Instructions to follow
Copy, from the data below, every line that has "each" in it.
── Source material ──
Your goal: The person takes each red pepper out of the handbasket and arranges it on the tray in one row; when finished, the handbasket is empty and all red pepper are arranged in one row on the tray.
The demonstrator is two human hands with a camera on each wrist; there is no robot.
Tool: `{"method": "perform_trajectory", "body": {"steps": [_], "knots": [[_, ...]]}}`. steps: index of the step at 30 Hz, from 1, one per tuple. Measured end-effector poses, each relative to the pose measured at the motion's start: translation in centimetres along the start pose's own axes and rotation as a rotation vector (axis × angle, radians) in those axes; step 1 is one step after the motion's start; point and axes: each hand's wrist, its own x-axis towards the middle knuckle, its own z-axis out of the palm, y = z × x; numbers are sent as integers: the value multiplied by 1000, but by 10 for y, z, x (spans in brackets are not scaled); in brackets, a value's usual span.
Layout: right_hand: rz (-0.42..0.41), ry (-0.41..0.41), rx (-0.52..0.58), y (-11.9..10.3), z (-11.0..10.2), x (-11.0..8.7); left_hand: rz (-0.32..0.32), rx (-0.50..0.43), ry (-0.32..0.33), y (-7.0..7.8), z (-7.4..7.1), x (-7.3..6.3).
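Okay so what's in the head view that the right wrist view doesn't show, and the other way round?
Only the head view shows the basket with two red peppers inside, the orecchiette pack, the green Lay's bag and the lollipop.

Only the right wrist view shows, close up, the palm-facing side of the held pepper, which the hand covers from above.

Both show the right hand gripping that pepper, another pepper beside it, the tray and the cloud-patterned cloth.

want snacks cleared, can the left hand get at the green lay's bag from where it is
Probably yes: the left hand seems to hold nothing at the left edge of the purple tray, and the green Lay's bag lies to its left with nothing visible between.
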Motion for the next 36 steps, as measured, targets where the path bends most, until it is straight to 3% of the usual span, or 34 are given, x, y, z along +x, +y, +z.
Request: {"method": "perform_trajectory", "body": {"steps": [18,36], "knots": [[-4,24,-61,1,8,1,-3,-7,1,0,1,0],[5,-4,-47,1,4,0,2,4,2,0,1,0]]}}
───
Solved problem
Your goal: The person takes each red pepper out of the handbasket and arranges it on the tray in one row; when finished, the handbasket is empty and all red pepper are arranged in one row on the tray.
The demonstrator is two human hands with a camera on each wrist; there is no robot.
Tool: `{"method": "perform_trajectory", "body": {"steps": [_], "knots": [[_, ...]]}}`. steps: index of the step at 30 Hz, from 1, one per tuple. Measured end-effector poses, each relative to the pose measured at the motion's start: translation in centimetres along the start pose's own axes and rotation as a rotation vector (axis × angle, radians) in those axes; step 1 is one step after the motion's start; point and axes: each hand's wrist, its own x-axis towards the middle knuckle, its own z-axis out of the palm, y = z × x; numbers are sent as integers: the value multiplied by 1000, but by 10 for y, z, x (spans in brackets are not scaled); in brackets, a value's usual span.

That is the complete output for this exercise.